Even after growing pineapples on English soil became a possibility, getting hold of one was still so costly that many nobles didn’t eat them, opting instead to simply display them around their homes as one would a precious ornament or carry them around at parties. Those who weren’t quite as affluent could rent a pineapple for a few hours at a time. This pineapple would be passed around from renter to renter for their respective parties over the course of several days until finally being sold to the individual who could afford to actually taste it.

Pineapples held pride of place on dinner tables and on Negri’s tradecard below, the premises soon to be known by the name of “Gunter’s.”
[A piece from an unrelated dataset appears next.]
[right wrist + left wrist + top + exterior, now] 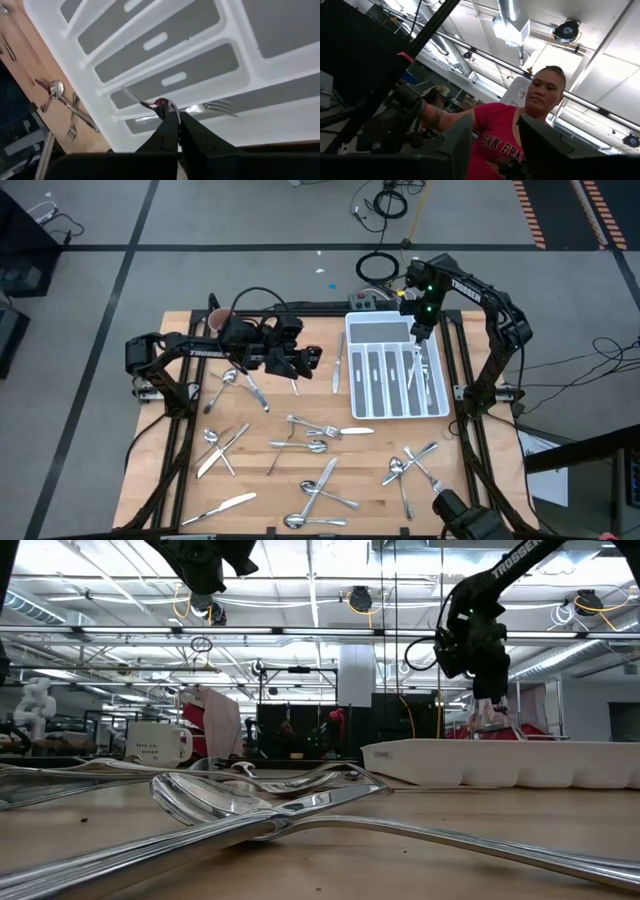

There were also pineapple-shaped cakes, pineapple-shaped gelatine molds, candies pressed out like small pineapples, pineapples molded of gum and sugar, pineapples made of creamed ice, cookies cut like pineapples and pineapple shapes created by arrangements of other fruits. There were also ceramic bowls formed like pineapples, fruit and sweet trays incorporating pineapple designs, and pineapple pitchers, cups and even candelabras.

An original eighteenth-century pineapple pit was discovered at the Lost Gardens of Heligan in Cornwall. In 1997, after much historical research and horticultural effort, the pinery saw its first twentieth century fruit – grown just as it would have been done in the past. In a nod to Charles II, the second pineapple produced there (the first was sampled by the staff …) was delivered to Queen Elizabeth on her 50th wedding anniversary. For an in-depth and technical look at the structure of early English hothouses and the construction of a “pinery,” see this post on the Building Conservation website.